### Task to complete
Lines from the line with "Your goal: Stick" to the line with "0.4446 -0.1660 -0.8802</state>" in the entries below, and only those, must be output exactly, with both ends included.

### Exercise input

--- START ---

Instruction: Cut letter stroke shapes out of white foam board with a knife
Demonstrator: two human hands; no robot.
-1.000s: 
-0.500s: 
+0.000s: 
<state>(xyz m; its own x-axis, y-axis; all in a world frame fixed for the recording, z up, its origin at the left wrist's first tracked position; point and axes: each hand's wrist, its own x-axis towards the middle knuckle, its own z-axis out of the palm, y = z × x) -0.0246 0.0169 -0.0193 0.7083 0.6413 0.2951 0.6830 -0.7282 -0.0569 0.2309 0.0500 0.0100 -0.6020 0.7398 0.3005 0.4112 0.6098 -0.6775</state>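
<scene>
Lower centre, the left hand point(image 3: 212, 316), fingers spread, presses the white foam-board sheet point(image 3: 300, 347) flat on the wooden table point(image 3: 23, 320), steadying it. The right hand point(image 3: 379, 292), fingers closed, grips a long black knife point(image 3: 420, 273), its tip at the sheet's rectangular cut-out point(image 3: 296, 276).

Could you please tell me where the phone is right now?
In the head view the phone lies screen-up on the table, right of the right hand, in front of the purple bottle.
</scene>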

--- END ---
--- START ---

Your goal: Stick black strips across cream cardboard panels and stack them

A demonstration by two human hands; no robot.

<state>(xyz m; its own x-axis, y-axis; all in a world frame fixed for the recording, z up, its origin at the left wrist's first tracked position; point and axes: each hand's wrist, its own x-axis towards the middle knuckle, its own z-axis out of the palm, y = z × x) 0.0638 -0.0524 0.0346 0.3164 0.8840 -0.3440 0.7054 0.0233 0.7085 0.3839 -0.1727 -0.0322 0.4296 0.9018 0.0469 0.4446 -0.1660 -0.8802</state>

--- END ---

### Expected answer
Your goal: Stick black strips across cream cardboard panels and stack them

A demonstration by two human hands; no robot.

<state>(xyz m; its own x-axis, y-axis; all in a world frame fixed for the recording, z up, its origin at the left wrist's first tracked position; point and axes: each hand's wrist, its own x-axis towards the middle knuckle, its own z-axis out of the palm, y = z × x) 0.0638 -0.0524 0.0346 0.3164 0.8840 -0.3440 0.7054 0.0233 0.7085 0.3839 -0.1727 -0.0322 0.4296 0.9018 0.0469 0.4446 -0.1660 -0.8802</state>

With that, the exercise is complete.